To make large-scale search practical, vision researchers have recently explored approximate similarity search techniques, most notably locality-sensitive hashing (Indyk and Motwani 1998, Charikar 2002), where a predictable loss in accuracy is sacrificed in order to allow fast queries even for high-dimensional inputs. In spite of hashing's success for visual similarity search tasks, existing techniques have some important restrictions. Current methods generally assume that the data to be hashed comes from a multidimensional vector space, and require that the underlying embedding of the data be explicitly known and computable. For example, LSH relies on random projections with input vectors; spectral hashing (Weiss et al. NIPS 2008) assumes vectors with a known probability distribution.

This is a problematic limitation, given that many recent successful vision results employ kernel functions for which the underlying embedding is known only implicitly (i.e., only the kernel function is computable). It is thus far impossible to apply LSH and its variants to search data with a number of powerful kernels---including many kernels designed specifically for image comparisons, as well as some basic well-used functions like a Gaussian RBF. Further, since visual representations are often most naturally encoded with structured inputs (e.g., sets, graphs, trees), the lack of fast search methods with performance guarantees for flexible kernels is inconvenient.
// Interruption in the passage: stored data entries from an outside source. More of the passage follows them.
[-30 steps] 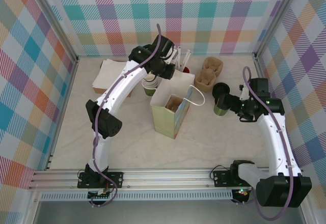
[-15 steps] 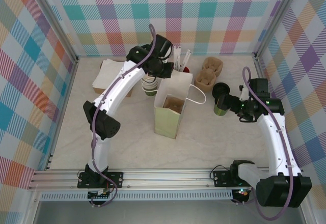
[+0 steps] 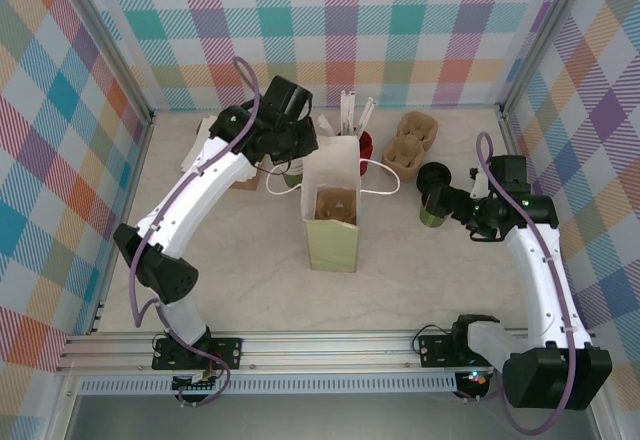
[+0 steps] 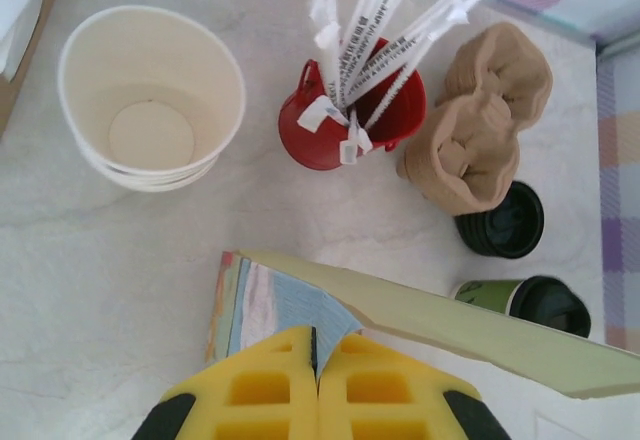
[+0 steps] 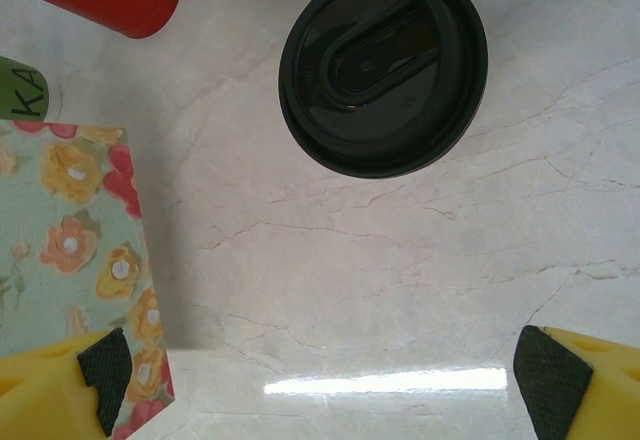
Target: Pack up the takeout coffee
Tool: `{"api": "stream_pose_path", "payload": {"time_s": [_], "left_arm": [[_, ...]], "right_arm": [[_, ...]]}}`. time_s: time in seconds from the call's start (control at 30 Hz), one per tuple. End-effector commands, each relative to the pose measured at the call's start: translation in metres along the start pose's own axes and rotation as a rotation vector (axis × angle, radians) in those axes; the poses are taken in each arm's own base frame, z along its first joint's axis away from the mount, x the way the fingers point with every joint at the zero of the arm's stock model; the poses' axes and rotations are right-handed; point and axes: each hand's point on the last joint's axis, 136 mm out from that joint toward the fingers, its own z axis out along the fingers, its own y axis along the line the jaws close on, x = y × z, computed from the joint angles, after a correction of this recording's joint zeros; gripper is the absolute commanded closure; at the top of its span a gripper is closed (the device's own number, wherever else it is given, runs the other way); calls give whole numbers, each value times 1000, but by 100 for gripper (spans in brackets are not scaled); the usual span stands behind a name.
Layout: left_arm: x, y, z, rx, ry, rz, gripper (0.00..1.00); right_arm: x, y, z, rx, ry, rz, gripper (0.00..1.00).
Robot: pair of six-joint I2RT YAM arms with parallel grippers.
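Bag (image 3: 332,222) righted, shifted right; stands between left fingers (image 4: 310,370) and takeout coffee (image 3: 431,216).

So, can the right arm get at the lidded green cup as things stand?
Probably yes: the right gripper is open just short of the takeout coffee, bare table between, bag off to one side.
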Motion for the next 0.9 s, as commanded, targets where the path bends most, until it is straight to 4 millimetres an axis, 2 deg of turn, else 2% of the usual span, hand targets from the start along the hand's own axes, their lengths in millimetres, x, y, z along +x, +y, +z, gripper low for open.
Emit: {"api": "stream_pose_path", "payload": {"time_s": [0.0, 0.27, 0.63, 0.87], "left_arm": [[-15, 9, -17, 0, -95, -205, 100], [-10, 42, -29, -105, -148, -343, 100], [3, 62, -6, -185, -143, -382, 100], [7, 72, -1, -220, -160, -390, 100]], "right_arm": [[-1, 2, -3, -15, -20, 2, 0], [0, -1, -2, 2, -17, -3, 0], [1, -4, -3, 14, -10, -9, 0], [2, -5, -3, 24, -6, -16, 0]]}}
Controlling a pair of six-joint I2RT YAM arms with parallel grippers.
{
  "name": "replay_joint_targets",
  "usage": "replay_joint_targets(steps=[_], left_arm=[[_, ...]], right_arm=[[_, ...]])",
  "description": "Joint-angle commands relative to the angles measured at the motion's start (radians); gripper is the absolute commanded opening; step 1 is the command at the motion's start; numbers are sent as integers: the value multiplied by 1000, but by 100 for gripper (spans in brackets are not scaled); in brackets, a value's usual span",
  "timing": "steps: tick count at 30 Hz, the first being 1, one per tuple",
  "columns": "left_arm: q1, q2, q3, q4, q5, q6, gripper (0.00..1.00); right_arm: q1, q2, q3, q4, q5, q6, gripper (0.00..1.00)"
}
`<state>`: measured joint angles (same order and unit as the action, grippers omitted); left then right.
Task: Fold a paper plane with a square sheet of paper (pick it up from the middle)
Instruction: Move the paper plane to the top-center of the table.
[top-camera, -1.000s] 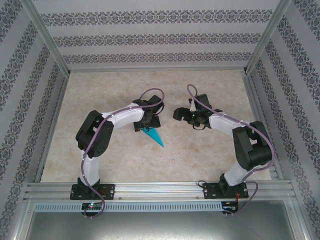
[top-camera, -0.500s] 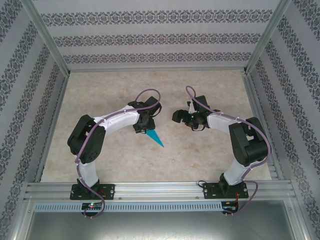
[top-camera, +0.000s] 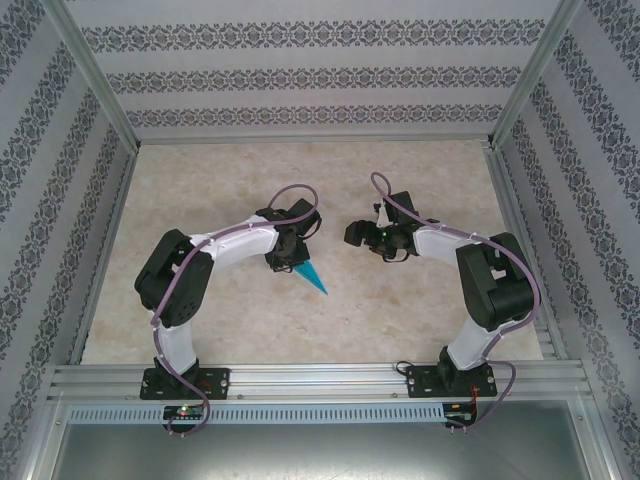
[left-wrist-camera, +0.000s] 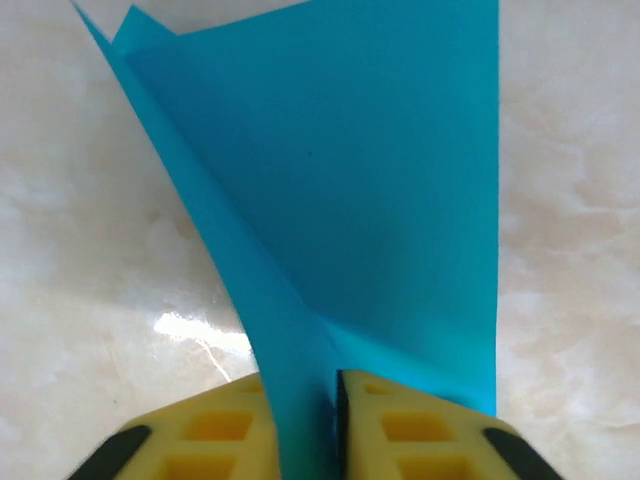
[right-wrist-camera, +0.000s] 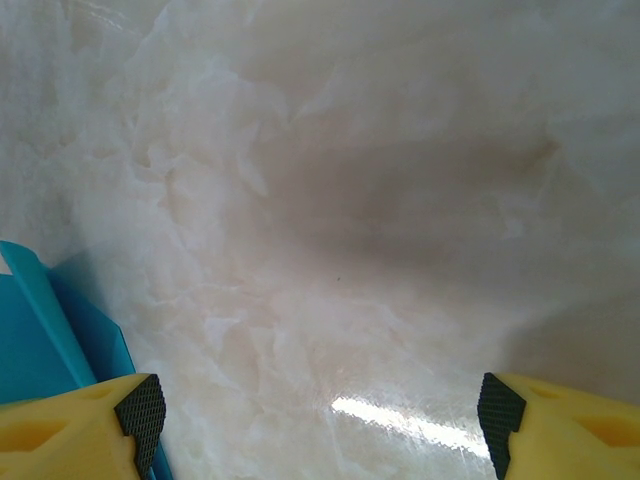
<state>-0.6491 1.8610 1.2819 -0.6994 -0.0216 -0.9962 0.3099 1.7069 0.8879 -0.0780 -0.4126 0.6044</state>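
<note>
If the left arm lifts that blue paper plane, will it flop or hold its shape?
Probably light and fairly floppy: the plane is thin folded paper, and one layer bows away by the left pincer. Its folds may add some stiffness, so the far tip likely droops only slightly. Pinched flat paper seems unlikely to slip.

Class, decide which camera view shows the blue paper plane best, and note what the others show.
Left wrist view: the paper plane appears large, its layers and fold clear, pinched in the left pincer. Top external gives a small pointed tip; right wrist catches one corner.
</note>
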Motion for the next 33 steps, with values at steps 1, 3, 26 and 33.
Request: replay_joint_targets(steps=[1, 3, 26, 33], left_arm=[[-12, -75, -7, 18, -57, 1, 13], [-11, -109, -6, 38, -67, 33, 8], [129, -144, -437, 962, 467, 69, 0], [129, -203, -511, 874, 367, 117, 0]], right_arm=[[-4, 6, 25, -7, -12, 11, 84], [-5, 5, 24, -7, -11, 7, 84], [63, -212, -55, 64, 29, -46, 76], [211, -147, 0, -3, 67, -48, 65]])
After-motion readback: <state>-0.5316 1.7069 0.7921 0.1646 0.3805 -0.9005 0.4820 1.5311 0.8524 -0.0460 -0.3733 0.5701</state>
In this work, we present an LSH-based technique for performing fast similarity searches over arbitrary kernel functions. The problem is as follows: given a kernel function and a database of n objects, how can we quickly find the most similar item to a query object in terms of the kernel function? Like standard LSH, our hash functions involve computing random projections; however, unlike standard LSH, these random projections are constructed using only the kernel function and a sparse set of examples from the database itself. Our main technical contribution is to formulate the random projections necessary for LSH in kernel space. Our construction relies on an appropriate use of the central limit theorem, which allows us to approximate a random vector using items from our database. The resulting scheme, which we call kernelized LSH (KLSH), generalizes LSH to scenarios when the feature space embeddings are either unknown or incomputable.

Method

The main idea behind our approach is to construct a random hyperplane hash function, as in standard LSH, but to perform computations purely in kernel space. The construction is based on the central limit theorem, which will compute an approximate random vector using items from the database. The central limit theorem states that, under very mild conditions, the mean of a set of objects from some underlying distribution will be Gaussian distributed in the limit as more objects are included in the set. Since for LSH we require a random vector from a particular Gaussian distribution---that of a zero-mean, identity covariance Gaussian---we can use the central limit theorem, along with an appropriate mean-shift and whitening, to form an approximate random vector from a unit-mean, identity covariance Gaussian. By performing this construction appropriately, the algorithm can be applied entirely in kernel space, and can also be applied efficiently over very large data sets.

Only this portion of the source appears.